Data and code from: Application of infrared thermography coupled with Eulerian Video Magnification to monitor vital signs in wild seals, from sandy beaches to icy shores

Metabolic rate is a critical indicator of animal health, with respiration and heart rate used as common proxies for energetic expenditure. Infrared thermography (IRT) was previously paired with Eulerian video magnification (EVM) to capture changes in temperature associated with exhalation and blood flow for accurate and non-invasive measurements of respiration and heart rate. These techniques have been tested in a range of taxa, but only in controlled settings at zoological institutions and with imaging conducted at short range (1 m distance). This study aims to validate IRT-EVM in wild populations with minimal disturbance and under variable environmental conditions, and to determine the maximum distance that animals can be imaged for accurate vital sign measurements. Infrared videos were taken of pinnipeds in two dramatically different environments, including northern elephant seals (Mirounga angustirostris, n = 12) in North America and Weddell seals (Leptonychotes weddellii, n = 23) in Antarctica. ‘True’ respiration and heart rates were collected simultaneously by visually monitoring movement of the ribcage/nostrils and stethoscope/ECG readings, respectively.

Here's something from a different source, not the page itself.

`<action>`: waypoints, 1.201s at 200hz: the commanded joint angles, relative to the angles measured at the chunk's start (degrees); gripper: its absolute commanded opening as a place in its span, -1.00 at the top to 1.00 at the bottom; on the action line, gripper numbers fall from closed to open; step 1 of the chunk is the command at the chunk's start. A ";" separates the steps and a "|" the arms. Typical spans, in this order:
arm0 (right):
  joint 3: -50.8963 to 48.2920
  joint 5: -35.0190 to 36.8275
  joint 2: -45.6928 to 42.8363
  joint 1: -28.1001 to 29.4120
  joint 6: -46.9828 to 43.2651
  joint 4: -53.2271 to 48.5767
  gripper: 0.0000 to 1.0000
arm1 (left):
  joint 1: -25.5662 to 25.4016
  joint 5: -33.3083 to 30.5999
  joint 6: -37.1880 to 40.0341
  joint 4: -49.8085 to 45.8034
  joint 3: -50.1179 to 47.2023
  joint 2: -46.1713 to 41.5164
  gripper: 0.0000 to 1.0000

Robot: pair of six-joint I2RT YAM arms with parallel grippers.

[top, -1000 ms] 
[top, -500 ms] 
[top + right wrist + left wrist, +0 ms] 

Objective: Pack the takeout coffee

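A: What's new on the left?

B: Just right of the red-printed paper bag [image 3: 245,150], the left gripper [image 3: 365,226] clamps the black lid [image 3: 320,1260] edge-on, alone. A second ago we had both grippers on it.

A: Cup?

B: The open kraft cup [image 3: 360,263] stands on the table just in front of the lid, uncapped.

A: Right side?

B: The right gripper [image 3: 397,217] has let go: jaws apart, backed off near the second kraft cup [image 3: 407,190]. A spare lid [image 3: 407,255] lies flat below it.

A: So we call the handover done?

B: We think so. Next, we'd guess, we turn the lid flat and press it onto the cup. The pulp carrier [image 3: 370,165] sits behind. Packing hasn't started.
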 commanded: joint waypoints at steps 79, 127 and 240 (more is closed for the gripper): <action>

Using IRT-EVM, respiration rate was extracted from 74.3 % of individuals while heart rate was measured in 93.3 % of individuals, both with high accuracy (mean absolute error, respiration rate: 1.3 br~pm; heart rate: 7.4 bpm). Infrared-derived measurements were resilient to individual characteristics (species, body mass, molt status, blubber thickness, age class) but were impacted by wind speed, animal movement, and ambient temperature. Signal noise introduced by wind could be filtered out to still yield accurate vital signs. Camera resolution directly influenced the distance that respiration and heart rates could be measured. In this study, we demonstrate that IRT-EVM is a powerful, non-invasive method for assessing vital signs in free-living pinnipeds. These imaging techniques are likely to be applicable towards study of other mammalian species, with appropriate validations for use in new field environments to ensure accuracy of IRT-EVM derived vital sign measurements is maintained. This work makes strides towards monitoring wildlife metabolic indices to evaluate impacts of intra-annual and longer-term environmental change on population health.